I got the following error when I tried to do gzip compression on map output, using hadoop-0.20.1.
settings in mapred-site.xml-->
mapred.compress.map.output=true
mapred.map.output.compression.codec=org.apache.hadoop.io.compress.GzipCodec
error message-->
java.lang.NullPointerException
at org.apache.hadoop.mapred.IFile$Writer.(IFile.java:102)
at org.apache.hadoop.mapred.MapTask$MapOutputBuffer.sortAndSpill(MapTask.java:1198)
at org.apache.hadoop.mapred.MapTask$MapOutputBuffer.flush(MapTask.java:1091)

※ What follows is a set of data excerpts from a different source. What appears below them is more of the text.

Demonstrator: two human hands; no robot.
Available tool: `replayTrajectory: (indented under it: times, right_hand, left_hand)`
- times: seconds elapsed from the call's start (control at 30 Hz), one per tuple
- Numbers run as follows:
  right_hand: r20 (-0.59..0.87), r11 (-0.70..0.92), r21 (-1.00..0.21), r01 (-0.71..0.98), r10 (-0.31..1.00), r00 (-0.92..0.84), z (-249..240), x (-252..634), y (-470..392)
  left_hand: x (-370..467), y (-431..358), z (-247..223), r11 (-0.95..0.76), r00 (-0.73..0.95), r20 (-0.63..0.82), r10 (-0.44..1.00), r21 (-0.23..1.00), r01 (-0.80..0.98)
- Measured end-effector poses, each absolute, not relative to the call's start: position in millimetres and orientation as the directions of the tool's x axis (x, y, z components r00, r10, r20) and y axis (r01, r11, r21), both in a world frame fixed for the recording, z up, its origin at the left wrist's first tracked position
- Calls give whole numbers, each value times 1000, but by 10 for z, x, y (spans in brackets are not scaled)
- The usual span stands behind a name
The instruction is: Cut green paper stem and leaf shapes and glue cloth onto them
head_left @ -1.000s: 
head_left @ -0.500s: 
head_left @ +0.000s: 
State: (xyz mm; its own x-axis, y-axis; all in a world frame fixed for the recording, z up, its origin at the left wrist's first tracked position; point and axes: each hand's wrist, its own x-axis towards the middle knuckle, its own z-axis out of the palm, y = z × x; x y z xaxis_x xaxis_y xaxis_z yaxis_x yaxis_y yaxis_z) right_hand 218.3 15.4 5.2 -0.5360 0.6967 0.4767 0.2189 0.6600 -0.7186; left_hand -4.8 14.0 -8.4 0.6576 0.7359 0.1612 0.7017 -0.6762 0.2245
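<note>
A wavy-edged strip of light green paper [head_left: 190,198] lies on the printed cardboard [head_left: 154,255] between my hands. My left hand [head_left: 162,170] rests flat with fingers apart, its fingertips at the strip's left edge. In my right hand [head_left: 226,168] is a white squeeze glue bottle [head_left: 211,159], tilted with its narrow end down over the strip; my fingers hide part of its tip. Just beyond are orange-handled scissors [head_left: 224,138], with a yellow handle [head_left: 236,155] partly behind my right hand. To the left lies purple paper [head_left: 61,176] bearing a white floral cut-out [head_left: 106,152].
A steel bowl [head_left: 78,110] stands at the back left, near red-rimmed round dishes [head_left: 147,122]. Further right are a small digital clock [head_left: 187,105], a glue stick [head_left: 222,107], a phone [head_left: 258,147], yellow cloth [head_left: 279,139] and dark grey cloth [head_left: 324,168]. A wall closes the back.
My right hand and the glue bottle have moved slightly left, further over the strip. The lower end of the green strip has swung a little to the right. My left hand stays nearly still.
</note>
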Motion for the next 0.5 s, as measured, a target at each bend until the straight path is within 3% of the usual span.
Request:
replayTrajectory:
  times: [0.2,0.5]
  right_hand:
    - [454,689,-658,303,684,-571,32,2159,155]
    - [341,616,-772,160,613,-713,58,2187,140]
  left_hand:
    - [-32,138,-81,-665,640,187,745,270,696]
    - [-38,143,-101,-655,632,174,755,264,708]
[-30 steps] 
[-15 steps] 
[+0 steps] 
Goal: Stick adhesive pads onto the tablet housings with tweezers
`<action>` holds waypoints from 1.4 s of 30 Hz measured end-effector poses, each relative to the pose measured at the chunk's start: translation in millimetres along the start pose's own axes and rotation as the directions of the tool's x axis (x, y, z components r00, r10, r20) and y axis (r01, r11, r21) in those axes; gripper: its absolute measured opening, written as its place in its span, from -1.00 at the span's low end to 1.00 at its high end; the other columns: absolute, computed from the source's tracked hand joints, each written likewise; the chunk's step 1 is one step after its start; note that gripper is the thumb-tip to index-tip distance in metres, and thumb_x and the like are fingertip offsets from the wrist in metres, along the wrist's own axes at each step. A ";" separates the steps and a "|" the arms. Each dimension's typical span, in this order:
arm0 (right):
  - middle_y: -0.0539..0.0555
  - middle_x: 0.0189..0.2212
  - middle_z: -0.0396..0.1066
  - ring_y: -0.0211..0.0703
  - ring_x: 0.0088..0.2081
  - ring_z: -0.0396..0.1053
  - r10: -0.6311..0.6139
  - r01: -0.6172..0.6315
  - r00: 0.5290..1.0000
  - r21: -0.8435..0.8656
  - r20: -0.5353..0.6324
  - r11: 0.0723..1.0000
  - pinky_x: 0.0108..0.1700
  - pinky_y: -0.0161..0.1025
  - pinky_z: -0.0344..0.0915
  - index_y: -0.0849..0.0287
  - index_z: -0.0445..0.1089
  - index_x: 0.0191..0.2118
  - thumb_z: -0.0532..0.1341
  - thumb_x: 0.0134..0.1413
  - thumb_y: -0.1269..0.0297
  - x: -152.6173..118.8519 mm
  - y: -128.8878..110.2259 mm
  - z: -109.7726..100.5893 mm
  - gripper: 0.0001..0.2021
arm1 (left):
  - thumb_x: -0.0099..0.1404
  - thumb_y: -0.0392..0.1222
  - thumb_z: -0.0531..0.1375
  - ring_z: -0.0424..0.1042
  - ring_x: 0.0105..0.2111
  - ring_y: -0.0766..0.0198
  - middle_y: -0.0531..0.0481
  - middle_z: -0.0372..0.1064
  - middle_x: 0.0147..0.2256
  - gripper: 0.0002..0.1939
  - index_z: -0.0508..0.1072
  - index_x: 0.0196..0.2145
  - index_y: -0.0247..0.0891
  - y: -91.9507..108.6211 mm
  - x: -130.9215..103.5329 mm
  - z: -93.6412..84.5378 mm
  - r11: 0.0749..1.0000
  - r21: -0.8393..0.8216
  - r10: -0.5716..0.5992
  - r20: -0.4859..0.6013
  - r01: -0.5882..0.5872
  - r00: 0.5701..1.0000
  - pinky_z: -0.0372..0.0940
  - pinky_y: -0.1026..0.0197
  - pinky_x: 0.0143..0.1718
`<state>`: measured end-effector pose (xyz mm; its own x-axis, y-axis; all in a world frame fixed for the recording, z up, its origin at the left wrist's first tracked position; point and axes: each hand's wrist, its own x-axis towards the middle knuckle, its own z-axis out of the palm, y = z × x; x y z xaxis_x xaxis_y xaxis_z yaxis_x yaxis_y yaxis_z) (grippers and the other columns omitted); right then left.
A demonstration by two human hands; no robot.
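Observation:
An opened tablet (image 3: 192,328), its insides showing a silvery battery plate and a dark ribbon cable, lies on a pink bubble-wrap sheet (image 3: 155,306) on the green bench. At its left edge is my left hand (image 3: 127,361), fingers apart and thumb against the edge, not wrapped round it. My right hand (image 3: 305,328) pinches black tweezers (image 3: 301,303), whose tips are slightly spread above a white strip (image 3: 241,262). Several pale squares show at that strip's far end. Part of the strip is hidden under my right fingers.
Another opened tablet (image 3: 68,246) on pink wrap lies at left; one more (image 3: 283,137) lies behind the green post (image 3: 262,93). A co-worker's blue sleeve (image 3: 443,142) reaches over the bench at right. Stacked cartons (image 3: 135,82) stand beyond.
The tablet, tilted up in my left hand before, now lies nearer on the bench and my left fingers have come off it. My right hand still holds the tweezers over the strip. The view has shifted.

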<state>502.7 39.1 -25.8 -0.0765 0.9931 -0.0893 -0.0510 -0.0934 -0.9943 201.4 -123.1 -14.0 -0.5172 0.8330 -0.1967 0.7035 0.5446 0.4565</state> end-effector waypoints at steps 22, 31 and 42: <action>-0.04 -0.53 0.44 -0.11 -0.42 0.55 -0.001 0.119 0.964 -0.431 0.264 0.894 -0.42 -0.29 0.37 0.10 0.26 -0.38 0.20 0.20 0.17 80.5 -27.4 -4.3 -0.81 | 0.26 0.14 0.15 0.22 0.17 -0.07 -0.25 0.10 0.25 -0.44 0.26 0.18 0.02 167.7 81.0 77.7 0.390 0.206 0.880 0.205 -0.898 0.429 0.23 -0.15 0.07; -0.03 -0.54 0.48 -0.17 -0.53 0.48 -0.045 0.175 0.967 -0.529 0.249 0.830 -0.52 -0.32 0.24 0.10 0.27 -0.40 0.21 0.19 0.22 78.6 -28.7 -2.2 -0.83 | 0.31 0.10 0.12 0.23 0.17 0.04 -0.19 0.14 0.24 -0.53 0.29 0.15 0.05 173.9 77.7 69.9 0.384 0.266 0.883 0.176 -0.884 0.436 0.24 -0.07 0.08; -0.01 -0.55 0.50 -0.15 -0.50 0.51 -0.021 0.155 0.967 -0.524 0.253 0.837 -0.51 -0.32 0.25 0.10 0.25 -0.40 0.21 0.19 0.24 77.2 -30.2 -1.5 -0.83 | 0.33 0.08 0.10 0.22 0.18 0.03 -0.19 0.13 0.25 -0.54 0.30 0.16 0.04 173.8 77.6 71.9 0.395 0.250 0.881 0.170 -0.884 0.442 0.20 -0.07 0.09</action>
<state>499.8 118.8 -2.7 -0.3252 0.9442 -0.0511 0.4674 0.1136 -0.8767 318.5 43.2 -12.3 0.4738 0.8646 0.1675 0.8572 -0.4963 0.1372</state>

at org.apache.hadoop.mapred.MapTask.runOldMapper(MapTask.java:359)
at org.apache.hadoop.mapred.MapTask.run(MapTask.java:307)
at org.apache.hadoop.mapred.Child.main(Child.java:170)
I read the src that Writer in IFile takes care of map output compression. So, it seems to me that I didn't have gzip native library built or didn't have correct settings. There is no "built" folder in HADOOP_HOME and no "native" in "lib" folder in HADOOP_HOME. I checked that I have gzip and zlib installed. So, next is to build hadoop native library on top of these. How to do that? Is it a simple matter of pointing some variable to gzip or zlib libs or should I use "build.xml" in hadoop to build some target, what target should I build?
Thanks,
Michael